Selain pemberlakuan jadwal perjalanan KA yang baru, PT KA juga melakukan rasionalisasi KA Komersial yang tidak produktif, yaitu KA Jayabaya Selatan Surabaya – Jakarta melalui Madiun – Yogyakarta – Solo – Purwokerto. ”Koridor Surabaya – Jakarta untuk kelas komersial sekarang ini semakin lesu. Saatnya kita beralih ke pasar jarak pendek, seperti Madiun – Surabaya yang telah dioperasikan KA Madiun Ekspres, tetapi jadwal perjalanannya belum diakomodir pada Gapeka 2006,” ujar Sudarmo. Lebih dari itu, lanjut Sudarmo, pemberlakuaan Gapeka 2007 juga sebagai upaya mengantisipasi kemajuan di bidang infrastruktur perkereta apian dengan telah selesainya sejumlah pekerjaan peningkatan jalan rel oleh Satuan Kerja (Satker) Prasarana Pokok Perkeretaapian. ”Banyak bagian jalan KA yang semula masih dilalui KA dengan kecepatan rendah karena kondisi bantalan, penambat dan rel yang sudah tua, kini telah ditingkatkan kondisinya, sehingga kecepatan KA dapat ditingkatkan dan ini belum diakomodasi pada Gapeka 2006,” tambah Sudarmo.
Menurut Sudarmo, Gapeka 2007 memang belum menjamin kesempurnaan perjalanan KA, karena di sepanjang jalan KA masih ada pekerjaan peningkatan kondisi jalan rel yang memerlukan Pembatasan Kecepatan (Taspat).
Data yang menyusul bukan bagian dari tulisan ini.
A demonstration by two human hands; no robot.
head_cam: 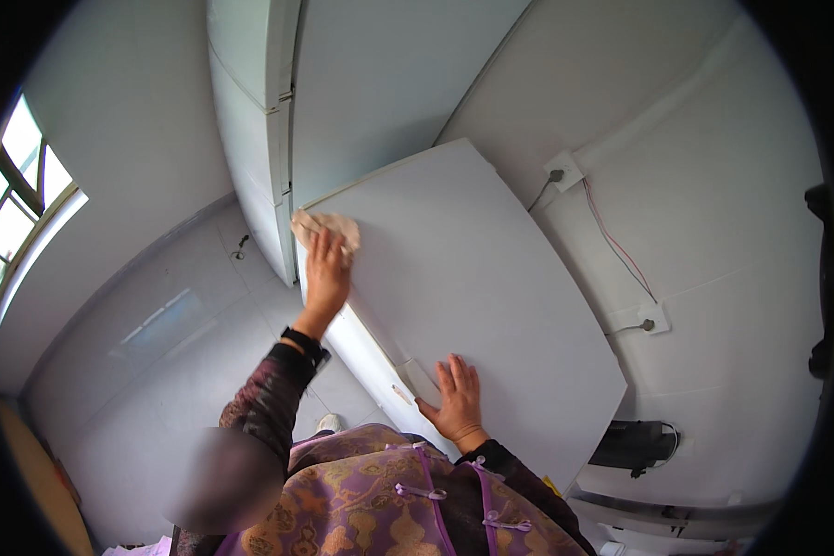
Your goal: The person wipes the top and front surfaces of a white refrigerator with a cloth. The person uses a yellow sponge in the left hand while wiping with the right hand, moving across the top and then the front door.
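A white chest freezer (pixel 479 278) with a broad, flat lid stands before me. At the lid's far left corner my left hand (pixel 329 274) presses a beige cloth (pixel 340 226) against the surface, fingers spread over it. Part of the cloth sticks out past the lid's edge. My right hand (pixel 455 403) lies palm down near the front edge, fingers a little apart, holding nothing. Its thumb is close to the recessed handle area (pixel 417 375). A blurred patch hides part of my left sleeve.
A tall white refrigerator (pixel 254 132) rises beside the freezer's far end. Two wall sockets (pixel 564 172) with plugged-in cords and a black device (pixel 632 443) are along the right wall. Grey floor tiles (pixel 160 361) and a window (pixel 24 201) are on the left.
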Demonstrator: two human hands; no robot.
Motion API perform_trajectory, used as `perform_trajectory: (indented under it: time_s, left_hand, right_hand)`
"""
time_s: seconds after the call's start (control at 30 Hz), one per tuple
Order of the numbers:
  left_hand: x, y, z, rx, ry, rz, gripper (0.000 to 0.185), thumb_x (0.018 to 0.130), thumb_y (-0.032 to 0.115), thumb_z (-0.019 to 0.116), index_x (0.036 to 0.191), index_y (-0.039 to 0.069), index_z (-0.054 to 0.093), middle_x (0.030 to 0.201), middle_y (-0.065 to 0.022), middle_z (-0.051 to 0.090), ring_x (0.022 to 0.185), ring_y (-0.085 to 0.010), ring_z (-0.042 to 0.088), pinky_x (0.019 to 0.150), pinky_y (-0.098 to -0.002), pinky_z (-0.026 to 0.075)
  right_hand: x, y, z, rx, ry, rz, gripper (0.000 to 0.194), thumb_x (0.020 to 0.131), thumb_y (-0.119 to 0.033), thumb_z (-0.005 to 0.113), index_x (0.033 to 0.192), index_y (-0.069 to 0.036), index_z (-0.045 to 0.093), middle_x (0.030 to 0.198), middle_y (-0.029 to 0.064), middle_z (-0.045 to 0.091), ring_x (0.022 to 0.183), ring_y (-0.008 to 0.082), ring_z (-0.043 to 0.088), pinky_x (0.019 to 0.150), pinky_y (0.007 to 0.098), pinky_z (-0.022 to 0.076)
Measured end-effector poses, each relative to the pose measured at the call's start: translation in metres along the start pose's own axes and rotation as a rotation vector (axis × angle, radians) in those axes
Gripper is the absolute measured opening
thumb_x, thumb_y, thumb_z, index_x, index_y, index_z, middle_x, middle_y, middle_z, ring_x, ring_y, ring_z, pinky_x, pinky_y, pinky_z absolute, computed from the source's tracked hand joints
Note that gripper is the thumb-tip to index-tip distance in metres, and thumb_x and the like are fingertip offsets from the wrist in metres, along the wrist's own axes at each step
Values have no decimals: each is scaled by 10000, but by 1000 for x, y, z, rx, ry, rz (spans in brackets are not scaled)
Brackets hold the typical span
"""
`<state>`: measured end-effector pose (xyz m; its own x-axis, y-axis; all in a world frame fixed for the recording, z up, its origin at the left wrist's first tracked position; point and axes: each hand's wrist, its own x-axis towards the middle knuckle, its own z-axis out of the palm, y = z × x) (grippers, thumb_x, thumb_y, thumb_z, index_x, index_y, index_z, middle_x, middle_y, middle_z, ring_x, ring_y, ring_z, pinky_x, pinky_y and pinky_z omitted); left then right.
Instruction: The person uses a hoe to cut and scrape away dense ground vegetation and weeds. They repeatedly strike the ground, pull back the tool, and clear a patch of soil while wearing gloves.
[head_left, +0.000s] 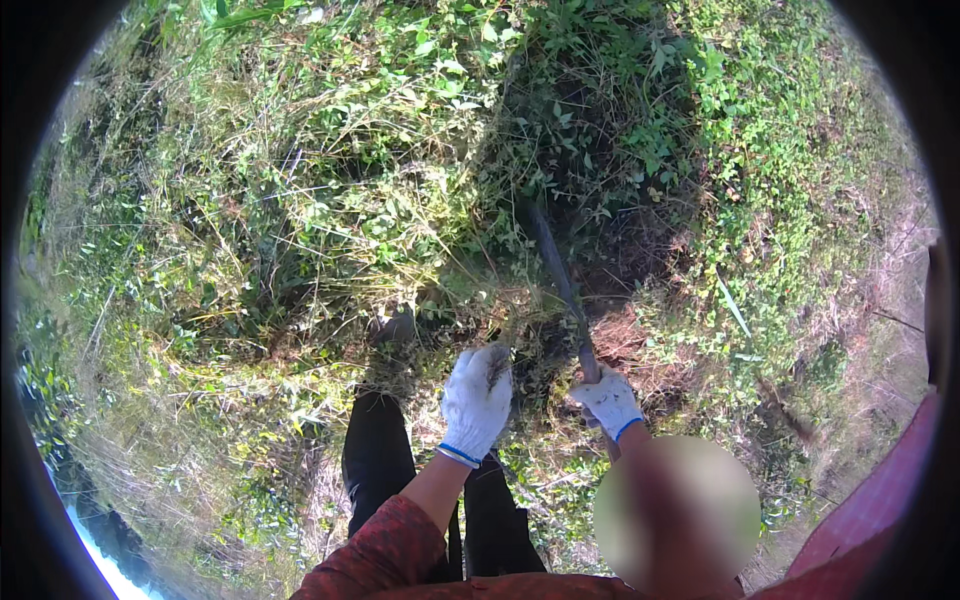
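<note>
My right hand (609, 401), in a white knit glove with a blue cuff edge, is closed around the handle of a long-handled tool (559, 270). The tool's dark shaft slants up and a little left into shaded weeds, where its far end is hard to make out. To the left, my left hand (478, 397), in a matching glove, is held above the ground in front of my legs. Its fingers are curled near some dry stems, and I cannot tell whether it grips any. Beyond both hands lie tangled green vines and dry grass (360, 217).
My dark-trousered legs (379, 450) stand below the hands, one shoe (394, 330) partly among the weeds. Reddish bare soil with dry roots (619, 337) shows right of the tool. Leafy plants (757, 187) cover the right side. Part of a pinkish cloth (870, 487) shows at the lower right.
</note>
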<state>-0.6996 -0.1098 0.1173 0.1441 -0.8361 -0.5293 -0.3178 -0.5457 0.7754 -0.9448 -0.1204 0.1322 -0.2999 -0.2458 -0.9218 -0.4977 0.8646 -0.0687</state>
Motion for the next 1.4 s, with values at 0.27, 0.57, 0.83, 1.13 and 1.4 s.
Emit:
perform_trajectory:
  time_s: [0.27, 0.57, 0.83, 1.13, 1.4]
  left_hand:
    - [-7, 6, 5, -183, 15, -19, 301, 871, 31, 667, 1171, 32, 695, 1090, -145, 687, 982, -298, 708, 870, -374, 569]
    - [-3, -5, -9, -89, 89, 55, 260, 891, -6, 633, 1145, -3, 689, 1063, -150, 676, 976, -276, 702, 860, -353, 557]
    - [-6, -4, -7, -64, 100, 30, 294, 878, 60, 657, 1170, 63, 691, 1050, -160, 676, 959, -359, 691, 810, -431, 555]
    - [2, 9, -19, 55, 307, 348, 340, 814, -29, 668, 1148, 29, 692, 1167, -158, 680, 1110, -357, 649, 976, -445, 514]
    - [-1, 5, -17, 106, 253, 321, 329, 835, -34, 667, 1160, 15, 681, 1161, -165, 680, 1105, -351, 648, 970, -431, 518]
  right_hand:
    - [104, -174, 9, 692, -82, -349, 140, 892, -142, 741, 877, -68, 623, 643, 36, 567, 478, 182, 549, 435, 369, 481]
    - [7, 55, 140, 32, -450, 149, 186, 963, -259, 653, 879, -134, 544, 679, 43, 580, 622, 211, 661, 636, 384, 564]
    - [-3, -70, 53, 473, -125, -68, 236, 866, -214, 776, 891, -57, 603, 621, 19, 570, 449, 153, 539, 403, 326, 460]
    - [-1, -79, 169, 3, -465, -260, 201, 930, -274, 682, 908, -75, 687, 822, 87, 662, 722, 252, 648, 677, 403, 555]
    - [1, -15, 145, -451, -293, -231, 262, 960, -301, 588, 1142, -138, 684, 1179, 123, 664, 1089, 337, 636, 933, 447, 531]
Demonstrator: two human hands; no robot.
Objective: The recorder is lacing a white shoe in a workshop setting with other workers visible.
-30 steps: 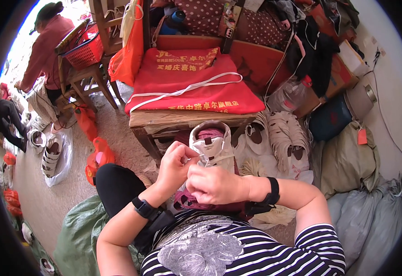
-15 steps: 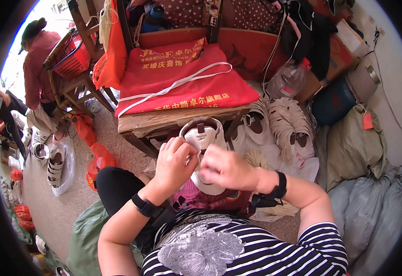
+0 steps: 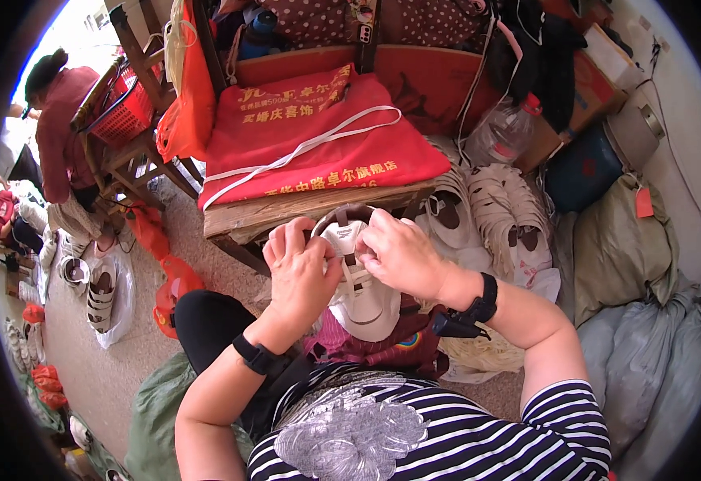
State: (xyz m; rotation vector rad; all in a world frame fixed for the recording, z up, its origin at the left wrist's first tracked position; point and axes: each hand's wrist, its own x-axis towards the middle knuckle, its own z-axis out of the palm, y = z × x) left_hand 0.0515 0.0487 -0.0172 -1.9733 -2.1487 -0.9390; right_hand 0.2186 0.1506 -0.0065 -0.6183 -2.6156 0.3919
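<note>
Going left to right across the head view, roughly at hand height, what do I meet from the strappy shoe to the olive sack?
Strappy shoe, orange-red bag on the floor, black-clad knee, left hand, white shoe between the hands, right hand, stacked pale shoes, olive sack.

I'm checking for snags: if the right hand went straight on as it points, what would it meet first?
Probably the white shoe: its tongue lies just ahead of the right hand, though depth is unclear.

red cloth (image 3: 286, 156) on wooden chair (image 3: 242, 218) | red basket (image 3: 126, 116) | clear bottle (image 3: 504, 132) | grey sacks (image 3: 647, 361)
</note>
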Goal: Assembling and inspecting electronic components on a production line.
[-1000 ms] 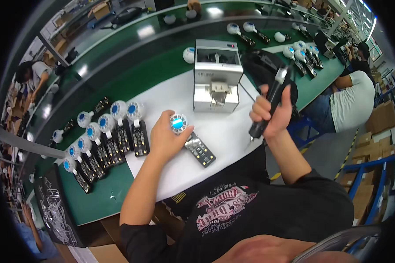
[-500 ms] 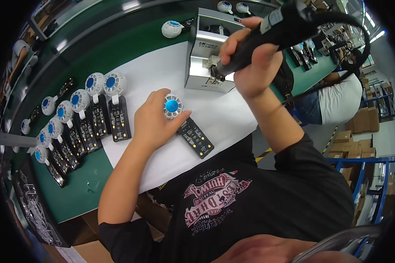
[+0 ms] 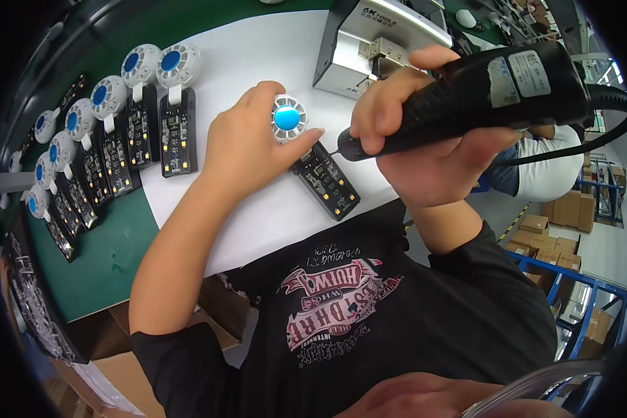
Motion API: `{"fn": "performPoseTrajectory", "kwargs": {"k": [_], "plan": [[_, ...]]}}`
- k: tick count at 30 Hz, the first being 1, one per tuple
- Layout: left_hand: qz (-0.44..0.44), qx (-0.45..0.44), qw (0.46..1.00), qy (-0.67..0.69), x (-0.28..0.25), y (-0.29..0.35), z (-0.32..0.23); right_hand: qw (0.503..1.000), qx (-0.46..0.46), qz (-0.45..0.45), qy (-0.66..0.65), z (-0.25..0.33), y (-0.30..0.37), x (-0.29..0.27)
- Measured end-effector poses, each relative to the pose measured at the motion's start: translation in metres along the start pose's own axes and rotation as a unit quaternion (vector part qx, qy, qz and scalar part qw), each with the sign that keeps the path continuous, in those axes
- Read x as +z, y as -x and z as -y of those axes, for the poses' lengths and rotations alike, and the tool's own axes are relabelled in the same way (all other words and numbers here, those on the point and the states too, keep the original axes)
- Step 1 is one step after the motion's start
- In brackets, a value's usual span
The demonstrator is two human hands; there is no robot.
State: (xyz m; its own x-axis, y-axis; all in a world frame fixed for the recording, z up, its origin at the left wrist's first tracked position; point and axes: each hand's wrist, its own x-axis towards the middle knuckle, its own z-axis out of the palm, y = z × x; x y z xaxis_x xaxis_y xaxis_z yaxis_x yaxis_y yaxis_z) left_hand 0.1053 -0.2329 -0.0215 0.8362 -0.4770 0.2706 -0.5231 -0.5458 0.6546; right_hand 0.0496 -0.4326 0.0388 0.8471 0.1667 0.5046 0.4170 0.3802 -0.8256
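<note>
My left hand (image 3: 244,136) grips a round white slotted housing with a blue centre (image 3: 288,118), thumb and fingers on opposite sides of it. From that housing a black circuit board (image 3: 331,187) slants down to the right on white paper (image 3: 247,66). A corded black electric screwdriver (image 3: 460,97) lies across my right hand (image 3: 414,171), whose fingers are wrapped round it. Its thin bit points left, close to the upper end of the board; whether it touches there I cannot tell. Beyond the screwdriver stands a silver screw feeder (image 3: 352,59).
Several similar white housings with boards (image 3: 179,132) line the left of the green tabletop (image 3: 101,275). A dark tray of small clear parts (image 3: 42,306) sits at the lower left. The screwdriver cord (image 3: 571,150) loops at the right, near another person's white shirt (image 3: 547,171).
My right hand has brought the screwdriver down from the screw feeder toward the board. The left hand still holds the housing. The whole view has shifted.
</note>
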Motion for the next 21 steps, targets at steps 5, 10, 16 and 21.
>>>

Koridor Bandung – Jakarta untuk KA Parahiyangan masih perlu waktu rata-rata 3 Jam, demikian juga sebaliknya. Tetapi dalam perjalanan sesungguhnya tidak menutup kemungkinan waktu perjalanan itu melebihi 3 Jam. ”Saat ini, antara Padalarang – Cikampek masih terdapat beberapa lokasi yang memerlukan pembatasan kecepatan yang mengakibatkan potensi kelambatan 18 Menit untuk setiap KA. Tetapi, bisa saja KA Parahyangan tepat waktu. Ini sangat tergantung dengan bagaimana taktis Masinis dalam menghilangkan kelambatan, tentunya dengan tetap mempertimbangkan aspek keselamatan KA,” ujar Sudarmo yang menyebutkan trend kelambatan KA selama Semester I 2007 cenderung menurun akibat adanya bagian jalan KA yang sudah ditingkatkan kondisinya.